§ Problem description
Determine which lines of the records include the word "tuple", and copy them.

§ Data shown
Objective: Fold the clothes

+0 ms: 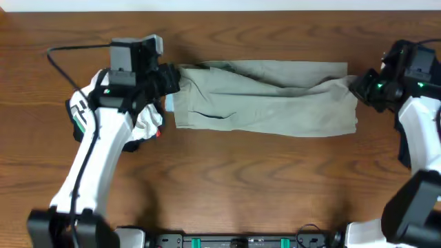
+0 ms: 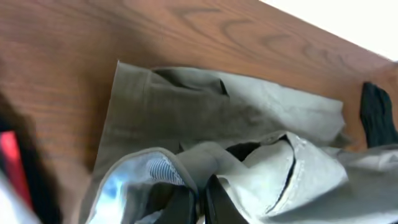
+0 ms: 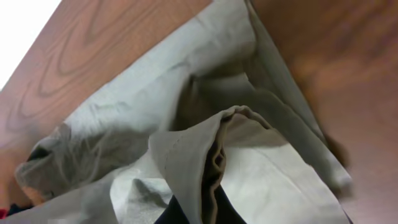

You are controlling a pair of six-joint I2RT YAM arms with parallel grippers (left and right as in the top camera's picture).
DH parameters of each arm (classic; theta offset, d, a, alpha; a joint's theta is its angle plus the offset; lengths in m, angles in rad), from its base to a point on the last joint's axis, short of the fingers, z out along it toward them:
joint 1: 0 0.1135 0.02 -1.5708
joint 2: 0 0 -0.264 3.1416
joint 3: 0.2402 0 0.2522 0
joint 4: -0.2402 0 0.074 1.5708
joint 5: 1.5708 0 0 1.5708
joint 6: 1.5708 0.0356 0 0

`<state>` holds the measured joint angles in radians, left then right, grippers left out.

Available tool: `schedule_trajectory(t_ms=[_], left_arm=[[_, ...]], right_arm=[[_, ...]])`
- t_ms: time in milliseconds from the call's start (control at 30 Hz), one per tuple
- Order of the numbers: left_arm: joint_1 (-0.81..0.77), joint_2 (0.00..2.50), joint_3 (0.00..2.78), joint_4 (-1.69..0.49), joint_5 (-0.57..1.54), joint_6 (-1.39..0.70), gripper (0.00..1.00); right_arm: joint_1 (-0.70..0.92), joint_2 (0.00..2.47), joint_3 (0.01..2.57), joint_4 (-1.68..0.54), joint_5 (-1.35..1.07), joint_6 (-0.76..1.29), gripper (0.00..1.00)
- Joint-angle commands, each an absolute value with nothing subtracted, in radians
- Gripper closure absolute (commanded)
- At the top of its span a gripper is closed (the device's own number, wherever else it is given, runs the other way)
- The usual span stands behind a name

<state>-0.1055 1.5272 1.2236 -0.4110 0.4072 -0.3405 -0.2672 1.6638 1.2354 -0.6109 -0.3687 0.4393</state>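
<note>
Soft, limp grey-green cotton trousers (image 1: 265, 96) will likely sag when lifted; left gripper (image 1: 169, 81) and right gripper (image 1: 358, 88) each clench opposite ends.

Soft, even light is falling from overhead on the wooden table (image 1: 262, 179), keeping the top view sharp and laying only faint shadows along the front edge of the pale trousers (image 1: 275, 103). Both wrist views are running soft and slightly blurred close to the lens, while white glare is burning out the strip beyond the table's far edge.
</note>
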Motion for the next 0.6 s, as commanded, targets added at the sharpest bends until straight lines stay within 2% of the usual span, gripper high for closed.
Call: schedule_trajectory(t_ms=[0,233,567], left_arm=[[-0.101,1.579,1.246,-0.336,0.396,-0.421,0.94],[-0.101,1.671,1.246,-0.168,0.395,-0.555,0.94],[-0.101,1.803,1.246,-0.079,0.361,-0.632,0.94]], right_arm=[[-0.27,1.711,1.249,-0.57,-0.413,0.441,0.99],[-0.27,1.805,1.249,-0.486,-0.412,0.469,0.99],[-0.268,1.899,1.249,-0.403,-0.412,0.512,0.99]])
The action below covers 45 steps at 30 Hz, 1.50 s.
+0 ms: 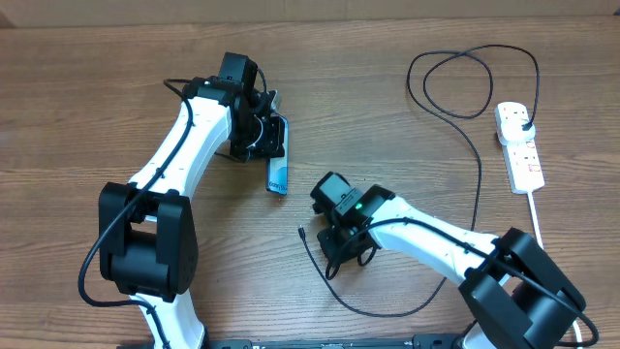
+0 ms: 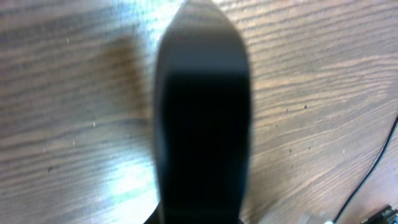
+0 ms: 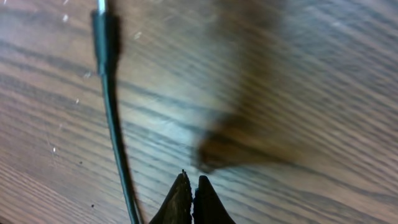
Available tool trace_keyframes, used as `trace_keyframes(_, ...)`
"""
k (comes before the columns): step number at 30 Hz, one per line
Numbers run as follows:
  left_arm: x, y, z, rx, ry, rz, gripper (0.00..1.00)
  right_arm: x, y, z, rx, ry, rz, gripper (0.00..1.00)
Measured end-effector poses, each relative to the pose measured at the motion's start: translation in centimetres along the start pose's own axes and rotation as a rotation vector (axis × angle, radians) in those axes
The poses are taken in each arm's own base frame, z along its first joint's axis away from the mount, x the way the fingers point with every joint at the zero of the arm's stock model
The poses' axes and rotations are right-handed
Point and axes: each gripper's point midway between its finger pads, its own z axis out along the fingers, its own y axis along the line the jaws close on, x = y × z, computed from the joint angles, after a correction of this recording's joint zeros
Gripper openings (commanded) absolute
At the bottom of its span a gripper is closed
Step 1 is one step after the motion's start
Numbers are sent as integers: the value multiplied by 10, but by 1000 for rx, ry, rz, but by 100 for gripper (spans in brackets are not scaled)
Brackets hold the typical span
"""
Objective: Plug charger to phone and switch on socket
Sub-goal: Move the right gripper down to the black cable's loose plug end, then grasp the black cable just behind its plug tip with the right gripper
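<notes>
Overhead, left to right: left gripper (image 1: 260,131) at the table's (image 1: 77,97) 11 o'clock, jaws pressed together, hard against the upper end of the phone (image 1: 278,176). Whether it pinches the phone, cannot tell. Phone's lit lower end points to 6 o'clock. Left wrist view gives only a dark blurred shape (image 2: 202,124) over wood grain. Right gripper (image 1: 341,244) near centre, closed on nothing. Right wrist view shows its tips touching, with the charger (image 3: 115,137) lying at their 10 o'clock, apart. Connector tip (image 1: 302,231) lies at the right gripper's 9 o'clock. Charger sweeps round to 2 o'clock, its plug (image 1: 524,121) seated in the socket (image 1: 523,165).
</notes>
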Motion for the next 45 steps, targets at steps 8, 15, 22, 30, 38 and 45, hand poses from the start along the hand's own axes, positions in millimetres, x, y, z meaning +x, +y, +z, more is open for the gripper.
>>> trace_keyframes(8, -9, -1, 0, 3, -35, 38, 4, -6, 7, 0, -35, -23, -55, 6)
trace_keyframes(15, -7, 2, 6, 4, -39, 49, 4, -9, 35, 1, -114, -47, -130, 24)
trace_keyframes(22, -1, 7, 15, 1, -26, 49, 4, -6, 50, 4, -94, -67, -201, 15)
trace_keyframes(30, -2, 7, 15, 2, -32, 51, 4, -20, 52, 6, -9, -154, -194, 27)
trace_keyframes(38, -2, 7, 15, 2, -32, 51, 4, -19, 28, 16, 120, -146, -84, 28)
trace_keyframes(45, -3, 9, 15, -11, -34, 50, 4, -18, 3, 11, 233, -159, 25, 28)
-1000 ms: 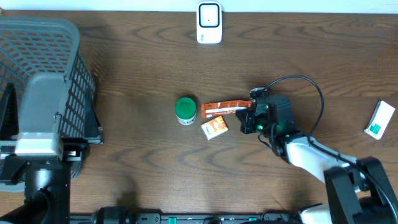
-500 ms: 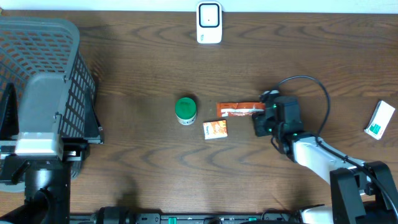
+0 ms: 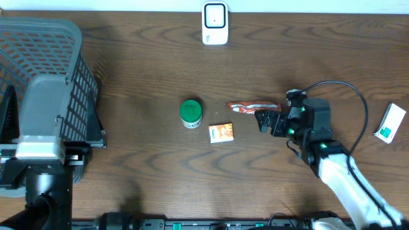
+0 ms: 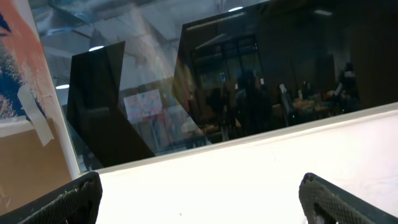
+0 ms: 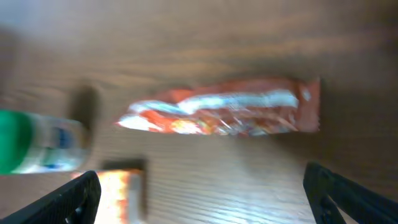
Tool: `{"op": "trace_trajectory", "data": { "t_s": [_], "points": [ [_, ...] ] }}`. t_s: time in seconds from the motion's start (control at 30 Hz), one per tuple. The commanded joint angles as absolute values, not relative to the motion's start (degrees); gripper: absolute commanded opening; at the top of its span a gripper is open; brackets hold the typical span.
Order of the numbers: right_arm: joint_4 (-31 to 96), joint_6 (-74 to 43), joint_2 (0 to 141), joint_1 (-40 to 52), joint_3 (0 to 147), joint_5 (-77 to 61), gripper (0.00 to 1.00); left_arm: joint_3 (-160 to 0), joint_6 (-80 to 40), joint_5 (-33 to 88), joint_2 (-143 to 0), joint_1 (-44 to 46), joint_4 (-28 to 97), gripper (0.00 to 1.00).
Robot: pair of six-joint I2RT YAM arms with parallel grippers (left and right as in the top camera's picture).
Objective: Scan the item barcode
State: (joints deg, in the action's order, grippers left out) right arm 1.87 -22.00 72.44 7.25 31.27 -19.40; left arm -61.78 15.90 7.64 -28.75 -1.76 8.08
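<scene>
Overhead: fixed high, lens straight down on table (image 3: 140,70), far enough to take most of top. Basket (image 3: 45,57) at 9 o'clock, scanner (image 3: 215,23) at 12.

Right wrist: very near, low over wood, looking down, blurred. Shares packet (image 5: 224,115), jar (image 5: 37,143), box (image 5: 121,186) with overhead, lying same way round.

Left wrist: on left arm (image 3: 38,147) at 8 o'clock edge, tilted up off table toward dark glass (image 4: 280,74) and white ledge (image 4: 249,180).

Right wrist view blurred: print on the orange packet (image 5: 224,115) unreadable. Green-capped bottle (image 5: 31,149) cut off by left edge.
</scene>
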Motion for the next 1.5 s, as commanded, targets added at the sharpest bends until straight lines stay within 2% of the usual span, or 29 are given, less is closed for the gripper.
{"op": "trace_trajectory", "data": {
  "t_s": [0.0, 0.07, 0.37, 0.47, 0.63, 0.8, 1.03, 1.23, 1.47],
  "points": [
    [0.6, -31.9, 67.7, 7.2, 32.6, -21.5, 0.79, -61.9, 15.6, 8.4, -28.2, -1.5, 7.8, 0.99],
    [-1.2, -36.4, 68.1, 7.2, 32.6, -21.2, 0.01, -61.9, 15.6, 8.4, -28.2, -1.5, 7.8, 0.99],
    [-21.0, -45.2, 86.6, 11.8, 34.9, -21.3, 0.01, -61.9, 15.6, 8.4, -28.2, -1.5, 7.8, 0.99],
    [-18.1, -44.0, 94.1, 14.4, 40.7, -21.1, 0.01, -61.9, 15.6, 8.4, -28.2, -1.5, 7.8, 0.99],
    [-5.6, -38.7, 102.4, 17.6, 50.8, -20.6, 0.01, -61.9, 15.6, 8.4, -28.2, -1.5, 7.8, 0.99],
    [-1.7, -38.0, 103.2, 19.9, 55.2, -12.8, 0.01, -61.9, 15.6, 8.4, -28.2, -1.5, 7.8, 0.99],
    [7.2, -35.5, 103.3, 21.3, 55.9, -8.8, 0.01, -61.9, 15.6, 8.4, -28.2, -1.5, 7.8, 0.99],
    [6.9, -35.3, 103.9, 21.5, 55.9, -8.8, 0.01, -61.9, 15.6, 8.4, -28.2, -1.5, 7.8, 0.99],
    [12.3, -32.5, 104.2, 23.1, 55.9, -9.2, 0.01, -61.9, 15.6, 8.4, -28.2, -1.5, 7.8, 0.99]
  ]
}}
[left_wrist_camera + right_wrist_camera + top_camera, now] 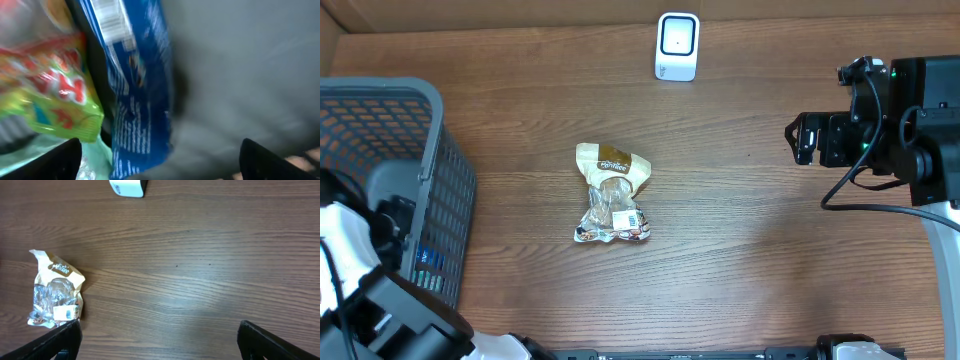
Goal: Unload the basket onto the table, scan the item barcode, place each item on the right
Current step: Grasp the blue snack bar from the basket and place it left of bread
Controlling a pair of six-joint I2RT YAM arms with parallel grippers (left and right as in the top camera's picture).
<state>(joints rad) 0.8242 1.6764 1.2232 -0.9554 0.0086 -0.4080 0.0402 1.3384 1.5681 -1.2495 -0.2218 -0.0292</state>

§ Your response
- t_ms: time in milliseconds from the call's start (control at 30 Hz), one per tuple
Tool: `{"op": "trace_trajectory", "data": { "t_s": [_], "points": [ [_, ...] ] }}`. t_s: time in seconds from the motion's start (control at 30 Hz), one per tuple. The commanded joint angles as absolute values, not relative to the motion's start (degrees); gripper: absolute commanded opening; at the top of its span a gripper is open; brackets hold the typical span.

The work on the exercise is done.